Matt Montgomery

Personal information
- Full name: Matthew Montgomery
- Born: 10 May 2000 (age 26) Johannesburg, Gauteng, South Africa
- Batting: Right-handed
- Bowling: Right-arm off break
- Role: Batsman

International information
- National side: Germany;
- Only T20I (cap 41): 28 July 2023 v Italy

Domestic team information
- 2018/19: KwaZulu-Natal
- 2021–2025: Nottinghamshire (squad no. 14)
- 2025: → Derbyshire (on loan)
- 2026–: Derbyshire (squad no. 21)

Career statistics
| Competition | T20I | FC | LA | T20 |
| Matches | 1 | 38 | 42 | 57 |
| Runs scored | 13 | 1,821 | 1,587 | 949 |
| Batting average | 13.00 | 29.37 | 46.67 | 22.06 |
| 100s/50s | 0/0 | 2/8 | 3/9 | 0/4 |
| Top score | 13 | 178 | 114 | 74* |
| Balls bowled | 18 | 552 | 552 | 568 |
| Wickets | 0 | 6 | 9 | 30 |
| Bowling average | – | 59.50 | 60.77 | 27.10 |
| 5 wickets in innings | – | 0 | 0 | 0 |
| 10 wickets in match | – | 0 | 0 | 0 |
| Best bowling | – | 1/0 | 2/38 | 4/30 |
| Catches/stumpings | 0/– | 36/– | 19/– | 26/– |
- Source: Cricinfo, 27 September 2026

= Matt Montgomery (cricketer) =

German cricketer

Matthew Montgomery (born 10 May 2000) is a German cricketer who was born in South Africa.

==Career==
Known mainly for his batting skills, he made his Twenty20 debut for KwaZulu-Natal in the 2018 Africa T20 Cup on 15 September 2018. In January 2019, he was named as the captain of the South Africa national under-19 cricket team, ahead of their tour to India. He made his first-class debut for KwaZulu-Natal in the 2018–19 CSA 3-Day Provincial Cup on 17 January 2019.

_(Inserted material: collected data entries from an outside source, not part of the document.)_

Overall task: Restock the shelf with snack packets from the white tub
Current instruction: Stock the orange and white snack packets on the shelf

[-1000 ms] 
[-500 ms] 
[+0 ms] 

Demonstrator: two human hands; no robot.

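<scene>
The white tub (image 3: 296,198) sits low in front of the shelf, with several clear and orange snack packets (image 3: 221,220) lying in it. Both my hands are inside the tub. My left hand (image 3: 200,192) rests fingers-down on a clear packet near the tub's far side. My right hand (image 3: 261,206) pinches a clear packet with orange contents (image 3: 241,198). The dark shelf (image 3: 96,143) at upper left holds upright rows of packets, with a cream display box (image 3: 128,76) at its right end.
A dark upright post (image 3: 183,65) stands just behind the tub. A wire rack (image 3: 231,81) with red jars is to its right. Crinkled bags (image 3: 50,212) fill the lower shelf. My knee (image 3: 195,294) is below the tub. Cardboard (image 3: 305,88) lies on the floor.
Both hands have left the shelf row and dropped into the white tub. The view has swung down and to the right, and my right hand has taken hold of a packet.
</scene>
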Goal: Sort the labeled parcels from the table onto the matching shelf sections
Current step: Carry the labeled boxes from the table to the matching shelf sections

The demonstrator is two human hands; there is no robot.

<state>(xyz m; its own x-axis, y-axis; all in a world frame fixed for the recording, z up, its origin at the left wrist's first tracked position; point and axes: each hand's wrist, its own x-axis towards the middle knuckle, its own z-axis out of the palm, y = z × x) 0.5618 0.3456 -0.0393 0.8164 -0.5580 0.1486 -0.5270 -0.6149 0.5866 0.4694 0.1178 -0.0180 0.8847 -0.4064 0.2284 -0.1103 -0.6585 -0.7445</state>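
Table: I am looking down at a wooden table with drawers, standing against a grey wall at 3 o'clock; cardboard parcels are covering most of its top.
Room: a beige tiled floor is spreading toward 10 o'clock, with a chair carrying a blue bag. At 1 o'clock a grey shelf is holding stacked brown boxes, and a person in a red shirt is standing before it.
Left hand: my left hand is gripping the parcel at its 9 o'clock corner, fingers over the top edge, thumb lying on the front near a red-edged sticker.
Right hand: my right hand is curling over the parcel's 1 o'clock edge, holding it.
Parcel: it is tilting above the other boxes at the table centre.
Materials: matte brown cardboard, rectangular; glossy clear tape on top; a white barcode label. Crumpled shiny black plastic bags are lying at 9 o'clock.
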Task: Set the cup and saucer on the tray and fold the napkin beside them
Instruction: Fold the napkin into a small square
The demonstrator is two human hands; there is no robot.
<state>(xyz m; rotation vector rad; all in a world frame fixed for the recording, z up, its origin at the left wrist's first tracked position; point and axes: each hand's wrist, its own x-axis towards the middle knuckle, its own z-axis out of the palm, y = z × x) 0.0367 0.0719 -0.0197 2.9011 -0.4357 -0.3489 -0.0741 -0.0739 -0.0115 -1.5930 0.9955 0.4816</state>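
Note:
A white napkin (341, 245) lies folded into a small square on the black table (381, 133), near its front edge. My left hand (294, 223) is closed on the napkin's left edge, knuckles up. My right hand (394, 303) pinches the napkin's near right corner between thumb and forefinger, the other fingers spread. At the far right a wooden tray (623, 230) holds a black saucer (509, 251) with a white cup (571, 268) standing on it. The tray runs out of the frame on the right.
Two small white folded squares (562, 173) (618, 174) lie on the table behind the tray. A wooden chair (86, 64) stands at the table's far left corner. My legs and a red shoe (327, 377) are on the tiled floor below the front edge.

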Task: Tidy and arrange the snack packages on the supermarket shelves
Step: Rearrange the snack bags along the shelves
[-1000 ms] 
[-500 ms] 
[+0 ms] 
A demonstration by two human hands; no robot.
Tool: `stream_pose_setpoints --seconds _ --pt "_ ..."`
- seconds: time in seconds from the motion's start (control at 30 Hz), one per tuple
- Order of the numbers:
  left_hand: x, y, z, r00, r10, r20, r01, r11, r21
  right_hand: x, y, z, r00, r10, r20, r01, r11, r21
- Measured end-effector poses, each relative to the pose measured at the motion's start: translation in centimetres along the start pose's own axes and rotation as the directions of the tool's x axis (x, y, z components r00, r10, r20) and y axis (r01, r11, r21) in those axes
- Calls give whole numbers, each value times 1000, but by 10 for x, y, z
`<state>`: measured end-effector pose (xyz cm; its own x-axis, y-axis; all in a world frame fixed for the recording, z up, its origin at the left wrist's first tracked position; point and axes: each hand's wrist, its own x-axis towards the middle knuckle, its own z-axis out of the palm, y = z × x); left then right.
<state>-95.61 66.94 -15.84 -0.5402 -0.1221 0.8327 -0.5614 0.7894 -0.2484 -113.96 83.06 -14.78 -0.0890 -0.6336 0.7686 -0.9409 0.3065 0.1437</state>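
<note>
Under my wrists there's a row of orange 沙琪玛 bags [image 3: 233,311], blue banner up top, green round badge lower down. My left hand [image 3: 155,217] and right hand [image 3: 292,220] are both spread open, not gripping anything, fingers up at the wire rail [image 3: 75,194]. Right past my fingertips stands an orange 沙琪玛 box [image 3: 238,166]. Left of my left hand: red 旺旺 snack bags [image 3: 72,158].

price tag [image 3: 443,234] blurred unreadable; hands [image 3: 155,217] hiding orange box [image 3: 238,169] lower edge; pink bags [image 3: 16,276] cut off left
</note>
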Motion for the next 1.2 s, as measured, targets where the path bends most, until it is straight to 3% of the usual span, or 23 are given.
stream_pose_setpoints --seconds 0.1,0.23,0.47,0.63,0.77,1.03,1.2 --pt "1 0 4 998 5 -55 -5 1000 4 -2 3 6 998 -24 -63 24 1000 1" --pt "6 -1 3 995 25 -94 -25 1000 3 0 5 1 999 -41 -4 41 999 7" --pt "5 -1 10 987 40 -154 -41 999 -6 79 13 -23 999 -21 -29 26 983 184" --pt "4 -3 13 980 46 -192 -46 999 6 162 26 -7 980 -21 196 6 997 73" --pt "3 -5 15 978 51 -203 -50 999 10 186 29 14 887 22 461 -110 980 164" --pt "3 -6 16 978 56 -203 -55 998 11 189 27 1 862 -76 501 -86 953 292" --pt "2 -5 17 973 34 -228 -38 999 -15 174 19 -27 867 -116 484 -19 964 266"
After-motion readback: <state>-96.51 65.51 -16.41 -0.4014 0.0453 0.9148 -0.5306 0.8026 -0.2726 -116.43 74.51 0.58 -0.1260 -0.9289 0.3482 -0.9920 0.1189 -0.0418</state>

He made his List A debut for KwaZulu-Natal in the 2018–19 CSA Provincial One-Day Challenge on 20 January 2019, scoring a century. He was the leading run-scorer for KwaZulu-Natal in the tournament, with 221 runs in four matches.

Montgomery joined Nottinghamshire as a trialist in 2019 while studying at nearby Loughborough University. After impressing in the second XI, he signed his first professional contract with the club in 2021. Montgomery made his County Championship debut in July 2022, going on to score 369 runs in eight First Class innings that season, including a career-best 178 against Durham, as the club won Division Two and earning himself a new three-year contract.

In August 2025, it was announced that Montgomery would join Derbyshire on loan after agreeing a three-year contract to move to the club from the end of the season.